WHAT YOU WILL DO: All lines holding the string "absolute" should be copied from the data below.

Data excerpts:
════

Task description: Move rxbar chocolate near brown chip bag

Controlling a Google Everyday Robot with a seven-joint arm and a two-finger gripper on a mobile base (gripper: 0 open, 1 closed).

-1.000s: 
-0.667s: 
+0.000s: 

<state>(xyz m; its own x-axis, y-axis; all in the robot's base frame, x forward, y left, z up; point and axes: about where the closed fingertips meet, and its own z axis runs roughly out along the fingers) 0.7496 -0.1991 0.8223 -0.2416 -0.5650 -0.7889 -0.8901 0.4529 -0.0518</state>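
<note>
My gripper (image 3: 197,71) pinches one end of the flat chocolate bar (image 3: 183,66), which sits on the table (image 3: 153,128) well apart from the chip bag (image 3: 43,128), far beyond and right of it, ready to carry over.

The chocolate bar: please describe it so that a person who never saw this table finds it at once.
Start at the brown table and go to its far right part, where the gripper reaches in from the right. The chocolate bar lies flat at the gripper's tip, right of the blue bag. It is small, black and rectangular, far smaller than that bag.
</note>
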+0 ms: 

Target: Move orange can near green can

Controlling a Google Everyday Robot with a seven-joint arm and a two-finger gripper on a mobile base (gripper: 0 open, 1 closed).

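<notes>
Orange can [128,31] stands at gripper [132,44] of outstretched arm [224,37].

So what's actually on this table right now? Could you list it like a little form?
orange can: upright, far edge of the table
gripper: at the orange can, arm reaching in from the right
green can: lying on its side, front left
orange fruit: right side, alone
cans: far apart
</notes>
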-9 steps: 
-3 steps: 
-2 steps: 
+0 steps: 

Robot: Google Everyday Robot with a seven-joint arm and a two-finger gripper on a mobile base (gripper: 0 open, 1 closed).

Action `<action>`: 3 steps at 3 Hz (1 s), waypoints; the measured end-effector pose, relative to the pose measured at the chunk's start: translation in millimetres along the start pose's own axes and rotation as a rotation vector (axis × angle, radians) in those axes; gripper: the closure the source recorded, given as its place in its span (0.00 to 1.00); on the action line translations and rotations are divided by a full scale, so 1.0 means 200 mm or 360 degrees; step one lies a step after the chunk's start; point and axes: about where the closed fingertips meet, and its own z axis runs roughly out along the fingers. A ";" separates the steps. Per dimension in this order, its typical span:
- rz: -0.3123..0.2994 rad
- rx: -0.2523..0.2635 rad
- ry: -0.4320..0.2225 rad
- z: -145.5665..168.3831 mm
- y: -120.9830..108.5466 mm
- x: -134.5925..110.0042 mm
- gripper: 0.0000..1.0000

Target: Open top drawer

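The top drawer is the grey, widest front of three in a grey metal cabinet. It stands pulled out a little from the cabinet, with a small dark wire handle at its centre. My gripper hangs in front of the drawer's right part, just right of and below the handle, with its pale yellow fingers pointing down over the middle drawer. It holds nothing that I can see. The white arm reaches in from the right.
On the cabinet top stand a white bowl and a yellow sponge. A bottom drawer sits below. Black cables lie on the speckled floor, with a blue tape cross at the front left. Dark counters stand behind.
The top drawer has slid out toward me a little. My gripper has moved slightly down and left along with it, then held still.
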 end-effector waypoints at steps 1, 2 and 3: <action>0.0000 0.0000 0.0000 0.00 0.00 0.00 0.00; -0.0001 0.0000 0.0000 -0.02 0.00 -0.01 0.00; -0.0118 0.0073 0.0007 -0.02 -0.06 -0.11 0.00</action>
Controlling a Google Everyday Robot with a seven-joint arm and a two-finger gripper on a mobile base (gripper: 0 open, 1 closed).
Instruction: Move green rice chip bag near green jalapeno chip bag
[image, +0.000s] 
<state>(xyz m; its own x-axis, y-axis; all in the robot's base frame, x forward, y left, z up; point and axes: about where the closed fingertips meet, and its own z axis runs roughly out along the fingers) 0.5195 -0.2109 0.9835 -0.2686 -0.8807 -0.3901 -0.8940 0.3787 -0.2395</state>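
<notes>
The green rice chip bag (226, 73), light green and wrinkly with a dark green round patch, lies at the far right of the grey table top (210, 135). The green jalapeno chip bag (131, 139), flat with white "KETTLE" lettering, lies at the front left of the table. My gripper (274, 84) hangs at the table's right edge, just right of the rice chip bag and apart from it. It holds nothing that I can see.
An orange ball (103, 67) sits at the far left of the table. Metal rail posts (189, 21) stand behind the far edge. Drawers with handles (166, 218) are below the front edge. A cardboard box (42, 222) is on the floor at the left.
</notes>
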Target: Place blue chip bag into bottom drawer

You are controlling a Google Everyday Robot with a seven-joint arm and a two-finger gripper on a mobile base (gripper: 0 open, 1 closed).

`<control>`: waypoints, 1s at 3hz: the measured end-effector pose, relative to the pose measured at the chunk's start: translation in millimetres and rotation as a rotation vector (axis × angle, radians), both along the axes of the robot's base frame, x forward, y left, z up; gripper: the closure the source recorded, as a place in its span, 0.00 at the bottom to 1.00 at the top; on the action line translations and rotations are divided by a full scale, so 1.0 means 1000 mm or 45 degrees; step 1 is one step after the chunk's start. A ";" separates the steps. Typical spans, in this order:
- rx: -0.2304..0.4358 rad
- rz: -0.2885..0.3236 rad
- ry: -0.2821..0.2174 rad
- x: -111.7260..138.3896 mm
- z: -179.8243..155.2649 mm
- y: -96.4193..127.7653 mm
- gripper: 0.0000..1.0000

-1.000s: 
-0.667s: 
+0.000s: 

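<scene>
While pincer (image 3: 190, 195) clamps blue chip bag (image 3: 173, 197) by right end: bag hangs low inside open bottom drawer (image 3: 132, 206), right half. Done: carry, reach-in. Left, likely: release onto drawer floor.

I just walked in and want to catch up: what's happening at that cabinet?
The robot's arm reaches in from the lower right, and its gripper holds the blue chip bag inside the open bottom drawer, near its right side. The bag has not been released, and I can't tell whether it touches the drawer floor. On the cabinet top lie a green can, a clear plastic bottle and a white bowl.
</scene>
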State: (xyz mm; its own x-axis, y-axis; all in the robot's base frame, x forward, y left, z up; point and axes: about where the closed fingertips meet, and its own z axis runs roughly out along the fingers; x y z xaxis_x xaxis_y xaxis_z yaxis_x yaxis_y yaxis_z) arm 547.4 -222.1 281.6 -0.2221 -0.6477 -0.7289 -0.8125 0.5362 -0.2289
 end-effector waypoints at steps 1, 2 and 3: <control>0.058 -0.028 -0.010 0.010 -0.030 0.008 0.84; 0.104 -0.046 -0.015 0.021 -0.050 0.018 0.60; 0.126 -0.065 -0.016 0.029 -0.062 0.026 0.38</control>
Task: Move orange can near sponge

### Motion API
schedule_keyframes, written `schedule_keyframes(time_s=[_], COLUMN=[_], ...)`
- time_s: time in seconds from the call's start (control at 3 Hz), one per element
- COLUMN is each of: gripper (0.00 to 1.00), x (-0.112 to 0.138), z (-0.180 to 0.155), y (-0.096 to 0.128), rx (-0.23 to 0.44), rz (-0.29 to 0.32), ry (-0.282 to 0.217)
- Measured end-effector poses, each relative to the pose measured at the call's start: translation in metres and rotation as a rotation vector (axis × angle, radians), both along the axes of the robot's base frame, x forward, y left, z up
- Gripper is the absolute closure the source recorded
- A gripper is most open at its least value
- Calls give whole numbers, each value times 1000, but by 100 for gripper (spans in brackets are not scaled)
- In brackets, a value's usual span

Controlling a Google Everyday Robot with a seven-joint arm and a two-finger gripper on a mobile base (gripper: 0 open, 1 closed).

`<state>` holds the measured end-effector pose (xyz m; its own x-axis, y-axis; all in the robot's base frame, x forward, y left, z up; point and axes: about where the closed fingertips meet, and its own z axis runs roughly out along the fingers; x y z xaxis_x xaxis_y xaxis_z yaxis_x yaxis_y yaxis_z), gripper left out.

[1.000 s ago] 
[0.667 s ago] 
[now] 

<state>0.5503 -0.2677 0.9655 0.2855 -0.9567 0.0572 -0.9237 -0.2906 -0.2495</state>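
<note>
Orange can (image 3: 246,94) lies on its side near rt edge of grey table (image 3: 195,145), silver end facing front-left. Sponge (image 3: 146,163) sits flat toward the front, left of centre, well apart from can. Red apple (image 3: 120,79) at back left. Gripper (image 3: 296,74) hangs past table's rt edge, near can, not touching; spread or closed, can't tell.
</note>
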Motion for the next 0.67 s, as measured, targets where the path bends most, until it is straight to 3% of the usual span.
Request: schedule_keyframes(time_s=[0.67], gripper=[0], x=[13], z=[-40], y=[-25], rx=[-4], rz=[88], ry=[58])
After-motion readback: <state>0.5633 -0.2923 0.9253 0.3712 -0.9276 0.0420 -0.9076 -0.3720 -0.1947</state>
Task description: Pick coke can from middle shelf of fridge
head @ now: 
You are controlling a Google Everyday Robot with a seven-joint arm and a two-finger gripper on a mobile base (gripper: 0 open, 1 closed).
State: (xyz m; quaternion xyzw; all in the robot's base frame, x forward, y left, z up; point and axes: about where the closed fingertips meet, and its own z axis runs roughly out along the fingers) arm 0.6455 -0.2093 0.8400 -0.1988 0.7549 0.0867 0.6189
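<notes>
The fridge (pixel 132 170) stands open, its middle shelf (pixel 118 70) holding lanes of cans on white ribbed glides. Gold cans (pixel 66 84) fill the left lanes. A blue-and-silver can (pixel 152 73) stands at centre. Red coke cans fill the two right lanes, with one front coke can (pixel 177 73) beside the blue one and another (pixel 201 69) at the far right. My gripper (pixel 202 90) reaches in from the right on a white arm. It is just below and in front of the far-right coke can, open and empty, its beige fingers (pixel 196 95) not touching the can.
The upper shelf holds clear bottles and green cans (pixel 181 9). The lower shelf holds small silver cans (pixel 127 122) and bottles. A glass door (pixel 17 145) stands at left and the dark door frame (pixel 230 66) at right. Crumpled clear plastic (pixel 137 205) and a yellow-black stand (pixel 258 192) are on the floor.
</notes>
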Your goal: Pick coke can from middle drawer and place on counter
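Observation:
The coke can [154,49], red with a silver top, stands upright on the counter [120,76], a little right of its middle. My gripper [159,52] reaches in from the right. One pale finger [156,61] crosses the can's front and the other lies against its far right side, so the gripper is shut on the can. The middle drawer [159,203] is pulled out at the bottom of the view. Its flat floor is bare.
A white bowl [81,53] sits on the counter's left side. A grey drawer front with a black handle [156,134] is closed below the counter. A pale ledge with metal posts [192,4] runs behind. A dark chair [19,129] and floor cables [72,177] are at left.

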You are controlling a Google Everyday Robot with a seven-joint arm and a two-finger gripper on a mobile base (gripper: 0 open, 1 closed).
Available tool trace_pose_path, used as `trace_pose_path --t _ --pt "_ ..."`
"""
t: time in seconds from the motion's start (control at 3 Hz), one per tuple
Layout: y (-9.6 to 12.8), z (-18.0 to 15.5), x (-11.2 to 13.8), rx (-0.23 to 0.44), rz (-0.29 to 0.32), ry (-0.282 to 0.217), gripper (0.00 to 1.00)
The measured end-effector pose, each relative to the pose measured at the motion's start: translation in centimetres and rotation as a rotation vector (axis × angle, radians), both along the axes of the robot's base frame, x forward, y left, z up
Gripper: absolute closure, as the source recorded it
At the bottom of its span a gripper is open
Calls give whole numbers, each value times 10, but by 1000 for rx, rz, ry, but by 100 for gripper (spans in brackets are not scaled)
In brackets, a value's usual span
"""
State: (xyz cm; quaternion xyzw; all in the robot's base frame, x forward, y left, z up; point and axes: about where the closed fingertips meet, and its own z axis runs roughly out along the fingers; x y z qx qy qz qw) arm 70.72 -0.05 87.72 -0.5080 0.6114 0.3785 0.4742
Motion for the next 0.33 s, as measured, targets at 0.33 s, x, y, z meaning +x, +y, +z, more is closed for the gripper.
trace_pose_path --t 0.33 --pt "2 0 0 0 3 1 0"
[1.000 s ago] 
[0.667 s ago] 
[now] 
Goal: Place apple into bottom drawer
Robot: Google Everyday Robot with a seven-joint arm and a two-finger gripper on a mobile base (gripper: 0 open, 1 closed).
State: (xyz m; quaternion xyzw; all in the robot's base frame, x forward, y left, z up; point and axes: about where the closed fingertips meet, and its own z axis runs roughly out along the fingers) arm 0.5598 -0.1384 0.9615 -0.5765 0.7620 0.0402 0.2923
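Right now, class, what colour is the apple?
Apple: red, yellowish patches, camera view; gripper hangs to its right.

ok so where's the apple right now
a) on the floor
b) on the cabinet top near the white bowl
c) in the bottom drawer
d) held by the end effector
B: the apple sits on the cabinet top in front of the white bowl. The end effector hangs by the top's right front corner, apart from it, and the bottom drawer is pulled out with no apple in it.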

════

TASK RESULT:
- Gripper is the absolute closure the source recorded
Gripper: absolute closure, as the source recorded it

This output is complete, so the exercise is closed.